A motorcycle crash can be devastating. The only protection you have is what you put on. The pavement doesn't care if you're on a short ride or a long one, if you're a beginner or experienced. It's unforgiving just the same and the damage will be far worse if you strike another vehicle or fixed object, like a guardrail or tree. No matter the cost of full gear, hospital bills will be far greater, and that's not considering the mental and emotional cost of whatever injuries you sustain.

You can see the specific gear I wear on the street and the track on my web site, starting with my 6D ATS-1R helmet, due to its innovative technology and safety features. I encourage all riders to wear a motorcycle jacket and pants with incorporated armor in the elbows, shoulders, back, hips and knees.
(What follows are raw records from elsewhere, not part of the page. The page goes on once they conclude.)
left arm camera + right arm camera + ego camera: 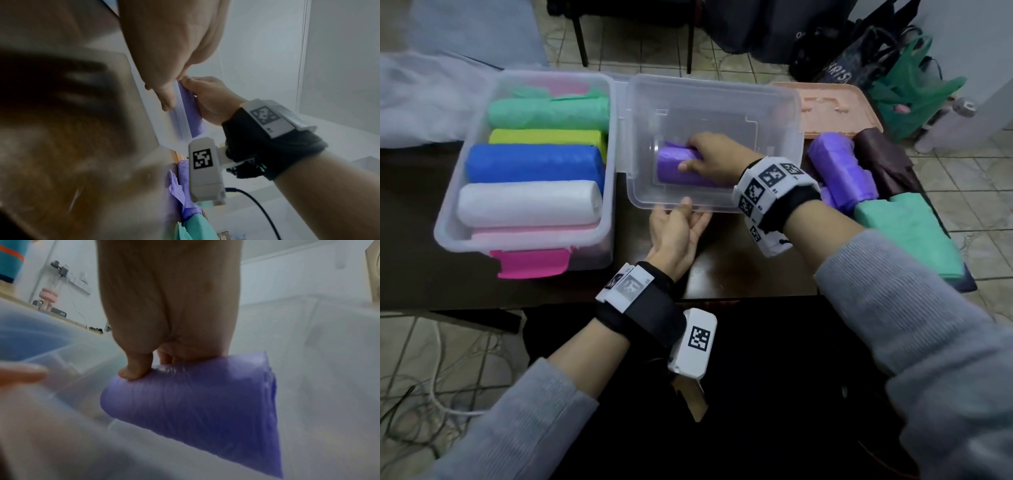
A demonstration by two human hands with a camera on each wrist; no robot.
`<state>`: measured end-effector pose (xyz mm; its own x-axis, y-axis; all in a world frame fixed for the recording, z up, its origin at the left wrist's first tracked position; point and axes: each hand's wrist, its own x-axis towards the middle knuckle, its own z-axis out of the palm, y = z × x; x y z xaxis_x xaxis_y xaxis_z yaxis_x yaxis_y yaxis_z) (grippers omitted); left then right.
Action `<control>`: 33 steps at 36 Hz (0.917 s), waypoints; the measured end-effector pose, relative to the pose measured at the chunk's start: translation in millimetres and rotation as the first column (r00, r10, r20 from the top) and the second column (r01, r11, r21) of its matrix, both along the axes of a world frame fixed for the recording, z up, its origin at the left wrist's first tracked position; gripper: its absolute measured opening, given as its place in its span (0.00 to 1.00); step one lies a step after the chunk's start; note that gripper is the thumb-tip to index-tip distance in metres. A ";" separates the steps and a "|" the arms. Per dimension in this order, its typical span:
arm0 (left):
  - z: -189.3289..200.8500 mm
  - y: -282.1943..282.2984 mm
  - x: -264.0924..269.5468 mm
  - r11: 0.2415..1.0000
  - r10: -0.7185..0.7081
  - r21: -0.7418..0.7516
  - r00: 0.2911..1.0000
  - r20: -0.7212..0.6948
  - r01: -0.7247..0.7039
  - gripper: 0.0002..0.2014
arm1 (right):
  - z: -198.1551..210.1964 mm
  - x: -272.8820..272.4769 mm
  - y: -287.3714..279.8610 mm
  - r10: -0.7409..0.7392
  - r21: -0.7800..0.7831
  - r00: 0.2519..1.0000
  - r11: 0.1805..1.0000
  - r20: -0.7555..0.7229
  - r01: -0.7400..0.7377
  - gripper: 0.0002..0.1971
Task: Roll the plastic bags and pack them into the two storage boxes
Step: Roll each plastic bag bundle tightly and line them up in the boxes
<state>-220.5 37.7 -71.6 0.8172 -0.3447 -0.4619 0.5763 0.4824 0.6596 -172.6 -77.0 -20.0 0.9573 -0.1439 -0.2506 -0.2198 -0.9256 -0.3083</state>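
The room is dim, with soft flat light and no hard shadows. From the head view the dark surface (722,260) below the right hand (714,156) takes a dull sheen, and the frame bends at its edges. Where that grip closes on the purple roll (191,407), the plastic shows faint glare, while the clear box wall (51,434) nearest the lens smears into blur. Left of the left hand (174,48) the wrist picture is murky and streaked.
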 end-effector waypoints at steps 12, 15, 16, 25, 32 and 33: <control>-2.6 0.7 1.8 0.998 0.002 -0.063 1.000 0.002 -0.002 0.18 | -22.6 -3.7 7.1 0.018 -0.090 0.997 0.996 0.071 -0.012 0.25; -3.4 1.0 2.0 0.999 -0.001 -0.038 1.000 0.009 0.001 0.17 | -21.7 -6.8 3.1 -0.030 -0.025 0.997 0.999 0.068 0.031 0.27; -4.5 0.7 2.3 1.000 -0.003 -0.028 1.000 0.011 0.003 0.16 | -19.7 -8.8 1.7 -0.076 0.030 0.993 0.997 0.092 0.073 0.28; -8.7 -1.9 3.8 1.000 0.023 0.010 1.000 -0.005 -0.023 0.06 | -3.6 -43.4 -19.9 -0.501 0.296 0.865 0.832 0.038 0.469 0.21; -0.9 0.5 1.6 1.000 0.012 -0.013 1.000 0.003 -0.012 0.20 | -11.8 -50.4 -17.2 -0.451 0.210 0.891 0.867 -0.050 0.451 0.18; 0.6 0.9 1.3 1.000 0.009 0.002 1.000 0.001 -0.009 0.20 | -11.9 -52.3 -17.6 -0.452 0.224 0.891 0.864 -0.043 0.450 0.22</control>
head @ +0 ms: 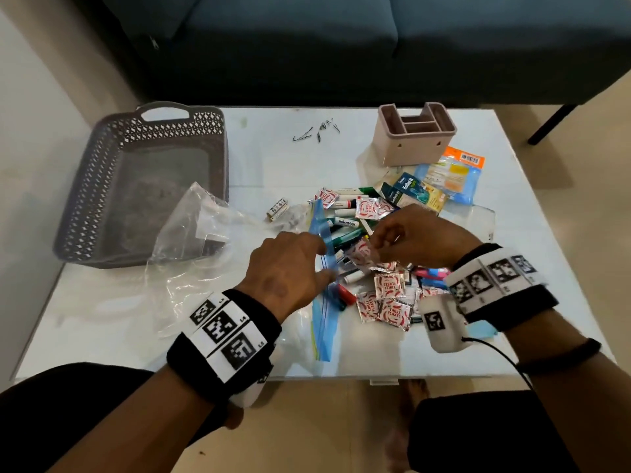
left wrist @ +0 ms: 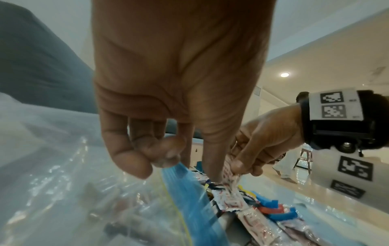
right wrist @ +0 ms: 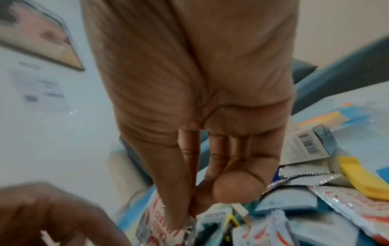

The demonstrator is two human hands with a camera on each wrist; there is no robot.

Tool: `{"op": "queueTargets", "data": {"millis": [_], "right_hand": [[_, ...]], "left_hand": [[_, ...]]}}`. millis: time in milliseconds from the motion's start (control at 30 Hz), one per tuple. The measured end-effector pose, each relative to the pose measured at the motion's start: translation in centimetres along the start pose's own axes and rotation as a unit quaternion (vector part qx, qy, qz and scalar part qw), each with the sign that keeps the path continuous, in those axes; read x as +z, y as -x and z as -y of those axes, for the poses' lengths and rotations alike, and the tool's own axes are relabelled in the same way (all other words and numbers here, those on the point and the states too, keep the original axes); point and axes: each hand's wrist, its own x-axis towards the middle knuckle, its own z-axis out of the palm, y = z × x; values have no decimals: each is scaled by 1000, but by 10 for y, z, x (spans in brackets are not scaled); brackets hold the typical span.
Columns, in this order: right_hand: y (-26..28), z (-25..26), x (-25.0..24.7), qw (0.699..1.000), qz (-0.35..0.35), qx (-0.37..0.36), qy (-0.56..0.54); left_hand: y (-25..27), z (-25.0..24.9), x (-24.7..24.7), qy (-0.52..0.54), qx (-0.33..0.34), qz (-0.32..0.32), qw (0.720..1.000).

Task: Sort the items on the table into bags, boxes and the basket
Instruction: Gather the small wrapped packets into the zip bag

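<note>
Black wristbands (head: 239, 339) with white square-code tags — white camera pod (head: 442, 324), thin black cable (head: 502, 356).

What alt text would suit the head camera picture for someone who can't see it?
Over a white table, the left hand holds a zip bag open while the right hand pinches a chilli sachet above a pile.

dark blue sofa (head: 307, 46) behind the table; framed picture (right wrist: 40, 38) on wall

light: soft, indoor | glare: table (head: 444, 353) | blur: right wrist view | edges: wide-angle bending
</note>
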Motion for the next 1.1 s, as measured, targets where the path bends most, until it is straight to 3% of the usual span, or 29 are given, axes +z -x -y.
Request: {"op": "queueTargets", "data": {"millis": [100,233,300,367,467,733,933,1100], "right_hand": [[11,6,-11,983,35,-18,-180],[10,3,-16,974,45,-28,-220],[6,-5,-15,986,9,-20,-167],[2,-14,-4,997,-67,-20,-23],[-3,-19,19,982,-130,-1,139],[-15,-29,37,966,-137,59,213],[-16,-25,31,974,-130,69,174],[-4,-17,-5,997,-44,59,-20]], "left_hand": [[-3,-13,-2,88,17,-43,995],[-7,-25,-6,175,59,-104,977],[-8,-24,-7,178,76,-133,972],[-10,-20,-6,178,91,-155,967],[-13,-15,-1,181,87,-156,967],[-12,-5,-10,237,62,-169,955],[-13,-1,-11,274,29,-177,945],[-14,5,-16,289,15,-191,938]]}}
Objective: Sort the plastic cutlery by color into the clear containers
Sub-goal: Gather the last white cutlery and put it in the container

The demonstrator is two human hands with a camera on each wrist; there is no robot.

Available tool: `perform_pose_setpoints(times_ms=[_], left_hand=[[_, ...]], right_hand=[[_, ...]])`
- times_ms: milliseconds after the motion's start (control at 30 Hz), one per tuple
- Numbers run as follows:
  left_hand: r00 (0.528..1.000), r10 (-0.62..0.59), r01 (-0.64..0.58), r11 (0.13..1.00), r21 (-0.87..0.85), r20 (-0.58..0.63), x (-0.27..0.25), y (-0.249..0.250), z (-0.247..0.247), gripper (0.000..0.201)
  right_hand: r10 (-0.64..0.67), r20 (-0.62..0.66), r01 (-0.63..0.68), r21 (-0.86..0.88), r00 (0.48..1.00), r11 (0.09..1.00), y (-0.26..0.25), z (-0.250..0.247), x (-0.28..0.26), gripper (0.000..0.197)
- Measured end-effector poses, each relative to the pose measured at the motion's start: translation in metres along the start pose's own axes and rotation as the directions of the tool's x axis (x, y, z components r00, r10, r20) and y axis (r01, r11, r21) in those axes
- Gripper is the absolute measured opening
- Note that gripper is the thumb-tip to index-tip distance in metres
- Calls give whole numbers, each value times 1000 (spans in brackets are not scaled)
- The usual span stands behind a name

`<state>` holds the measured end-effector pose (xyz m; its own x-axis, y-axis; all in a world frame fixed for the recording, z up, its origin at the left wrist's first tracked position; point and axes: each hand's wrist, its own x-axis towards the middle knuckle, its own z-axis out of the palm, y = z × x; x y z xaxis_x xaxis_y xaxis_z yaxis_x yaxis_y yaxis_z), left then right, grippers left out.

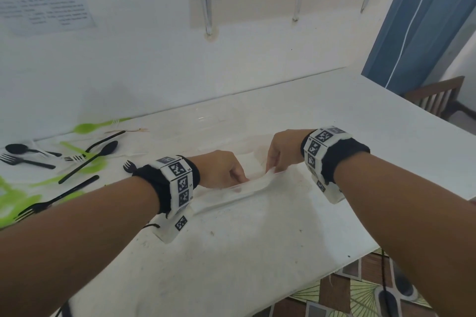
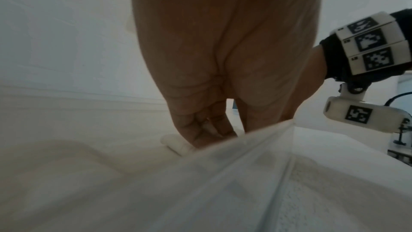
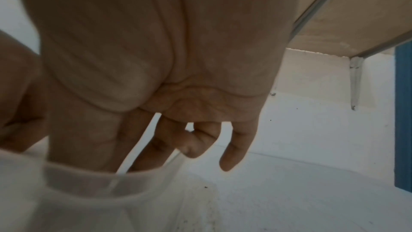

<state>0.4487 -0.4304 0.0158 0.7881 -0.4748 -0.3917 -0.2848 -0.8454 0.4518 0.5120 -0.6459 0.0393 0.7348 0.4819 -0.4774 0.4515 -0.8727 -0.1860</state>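
Observation:
A clear container [image 1: 231,199] lies on the white table [image 1: 257,252] right in front of me. My left hand [image 1: 240,177] curls over the left part of its near rim, and my right hand [image 1: 273,168] pinches the rim further right. The left wrist view shows the left hand's fingers [image 2: 211,130] curled down behind the clear rim [image 2: 256,144], onto a small white piece [image 2: 174,143]. Thumb and forefinger [image 3: 147,151] stand behind the rim [image 3: 100,181] in the right wrist view. Black spoons [image 1: 92,159], black forks [image 1: 25,161] and green cutlery [image 1: 95,126] lie scattered at the far left.
A wall runs close behind the table, with shelf brackets [image 1: 206,8] above. The table's right edge falls off toward a wooden chair [image 1: 438,98] and a blue curtain [image 1: 425,20]. Patterned floor [image 1: 360,291] shows past the near right corner.

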Motion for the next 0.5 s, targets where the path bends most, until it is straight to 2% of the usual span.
perform_pose_setpoints(times_ms=[67, 167, 233, 300, 500], left_hand=[[1000, 4, -3, 999, 43, -25, 0, 2, 1, 17], [989, 32, -20, 997, 81, -147, -1, 3, 3, 15], [976, 55, -31, 993, 115, -212, -1, 4, 5, 14], [971, 67, -30, 986, 164, -228, -2, 7, 7, 13], [972, 67, -22, 980, 196, -227, 0, 15, 10, 16]], right_hand=[[15, -18, -16, -35, 1000, 999, -2, 5, 5, 21], [37, -55, -40, -54, 998, 998, 1, 6, 6, 13], [48, -103, -55, -63, 994, 997, 4, 7, 5, 17], [49, -141, -58, -60, 989, 997, 6, 8, 5, 25], [92, -147, -107, -94, 985, 990, 3, 9, 5, 8]])
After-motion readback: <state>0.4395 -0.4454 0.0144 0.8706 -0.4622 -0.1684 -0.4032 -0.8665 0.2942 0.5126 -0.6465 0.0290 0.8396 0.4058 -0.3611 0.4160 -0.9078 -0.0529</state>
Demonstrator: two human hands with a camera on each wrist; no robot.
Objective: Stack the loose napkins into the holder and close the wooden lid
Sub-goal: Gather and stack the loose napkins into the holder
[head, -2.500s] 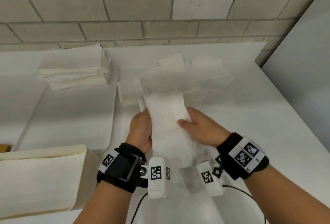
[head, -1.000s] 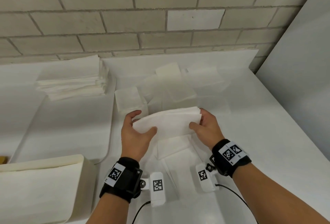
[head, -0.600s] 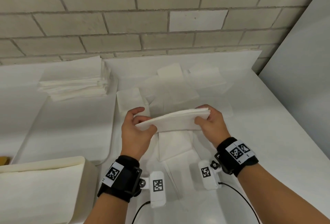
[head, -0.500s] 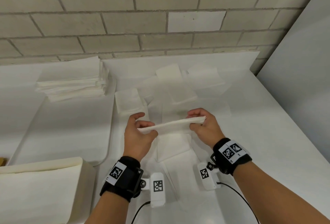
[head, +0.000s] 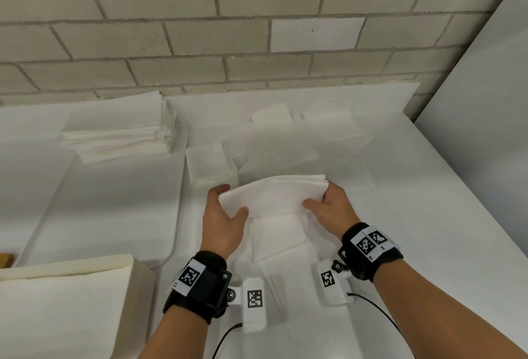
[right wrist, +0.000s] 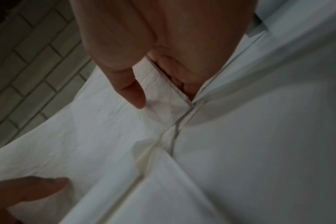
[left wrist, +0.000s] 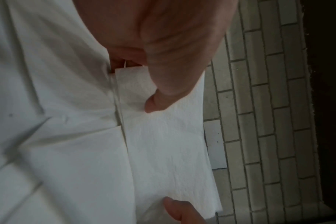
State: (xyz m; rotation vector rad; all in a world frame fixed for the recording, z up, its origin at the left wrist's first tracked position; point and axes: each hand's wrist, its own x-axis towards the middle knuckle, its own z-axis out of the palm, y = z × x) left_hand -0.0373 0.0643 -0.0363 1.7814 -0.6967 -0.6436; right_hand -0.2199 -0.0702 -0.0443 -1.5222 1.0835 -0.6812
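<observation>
White napkin bundle (head: 271,197) hangs above the counter's (head: 414,230) middle, my left hand (head: 224,224) and right hand (head: 331,210) each pinching an end, thumbs on top, probably to square its edges before carrying it to the holder (head: 71,301) at the near-left corner.

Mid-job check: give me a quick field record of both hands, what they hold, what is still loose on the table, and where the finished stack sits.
left hand: grips the left end of the held napkin bundle
right hand: grips the bundle's right end, thumb on top
held napkin bundle: lifted above the white table, several layers, roughly level
loose napkins: scattered flat behind the hands
napkin below hands: flat on the table
neat stack: far left, near the brick wall
</observation>
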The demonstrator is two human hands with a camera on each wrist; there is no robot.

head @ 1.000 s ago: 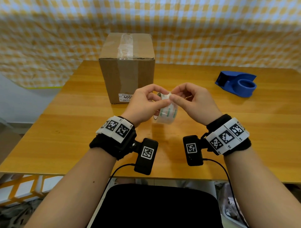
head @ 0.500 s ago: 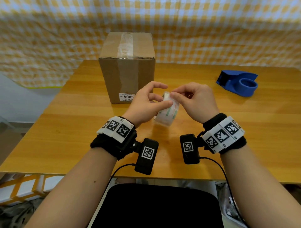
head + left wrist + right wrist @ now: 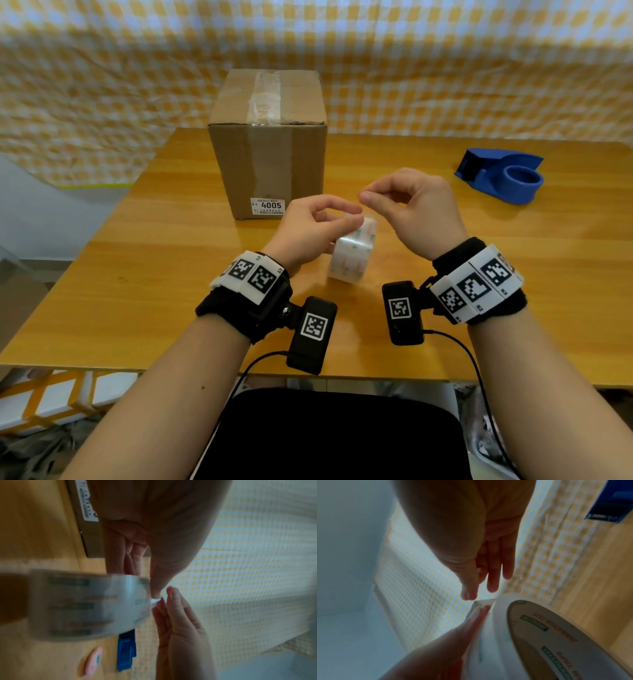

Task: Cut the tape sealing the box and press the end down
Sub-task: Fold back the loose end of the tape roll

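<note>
The brown cardboard box (image 3: 267, 154) stands at the table's back, with a clear tape strip (image 3: 265, 96) along its top. In front of it my left hand (image 3: 318, 224) grips a roll of clear printed tape (image 3: 352, 255), thumb pressed on the roll's rim (image 3: 154, 588). My right hand (image 3: 406, 202) hovers just above the roll, thumb and forefinger tips together at the white folded tape end (image 3: 483, 602). In the left wrist view that tape end (image 3: 155, 600) lies against the right fingertips (image 3: 169, 599). Whether they pinch it is unclear.
A blue tape dispenser (image 3: 500, 176) lies on the wooden table (image 3: 154, 274) to the right. A small pink oval object (image 3: 93, 661) lies near the dispenser (image 3: 126, 651). A checked cloth hangs behind the table. A black seat (image 3: 335, 435) is below the near edge.
My right hand has lifted up and slightly right off the roll's top. The left hand has turned the roll a little and lowered it toward the table.
</note>
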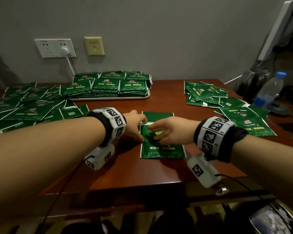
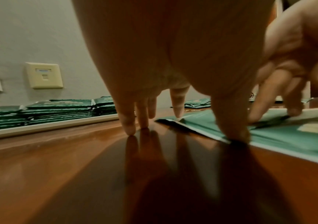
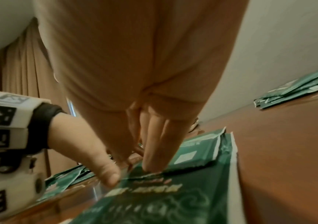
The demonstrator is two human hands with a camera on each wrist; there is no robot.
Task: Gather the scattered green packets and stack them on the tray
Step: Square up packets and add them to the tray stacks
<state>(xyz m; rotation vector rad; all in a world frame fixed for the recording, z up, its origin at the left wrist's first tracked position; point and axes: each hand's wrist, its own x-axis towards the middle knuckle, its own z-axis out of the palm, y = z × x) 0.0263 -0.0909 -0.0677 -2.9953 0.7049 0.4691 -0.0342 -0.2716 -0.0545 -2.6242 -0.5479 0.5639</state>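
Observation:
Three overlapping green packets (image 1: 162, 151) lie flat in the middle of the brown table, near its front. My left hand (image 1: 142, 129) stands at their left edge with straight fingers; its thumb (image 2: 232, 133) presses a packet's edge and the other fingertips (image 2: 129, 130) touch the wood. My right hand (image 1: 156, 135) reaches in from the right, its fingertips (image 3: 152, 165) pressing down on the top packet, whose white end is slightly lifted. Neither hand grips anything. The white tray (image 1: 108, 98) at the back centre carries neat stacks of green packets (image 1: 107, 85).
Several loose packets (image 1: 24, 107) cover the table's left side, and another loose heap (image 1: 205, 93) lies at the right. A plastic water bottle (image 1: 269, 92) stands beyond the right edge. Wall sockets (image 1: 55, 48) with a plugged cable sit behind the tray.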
I recommend CE-approved armor and I personally have D3O armor in all of my riding gear. Motorcycle-specific boots are also a must for grip, protection and reliability, along with motorcycle gloves that are protective and abrasion-resistant.

I will quickly grow bored with a smaller displacement motorcycle

Think back to your beginner course and the bike you used. Now imagine repeating the course with a motorcycle 300 pounds heavier with twice the power. Would the course be easier or more challenging to pass? Too many riders purchase a first motorcycle that's too big. I recommend 500 cc or less for at least your first year. Learning to ride a smaller, less powerful motorcycle provides the best way to practice and master the skills needed for safe riding without the added stress and challenge of something larger. If you decide to upgrade to a bigger bike later down the road, you’ll be glad you took the time to hone your skills on the lighter bike first.

Just remember, focus on upgrading the software (your skills) before the hardware (your bike) during that first year. The limiting factor is always the rider, not the bike.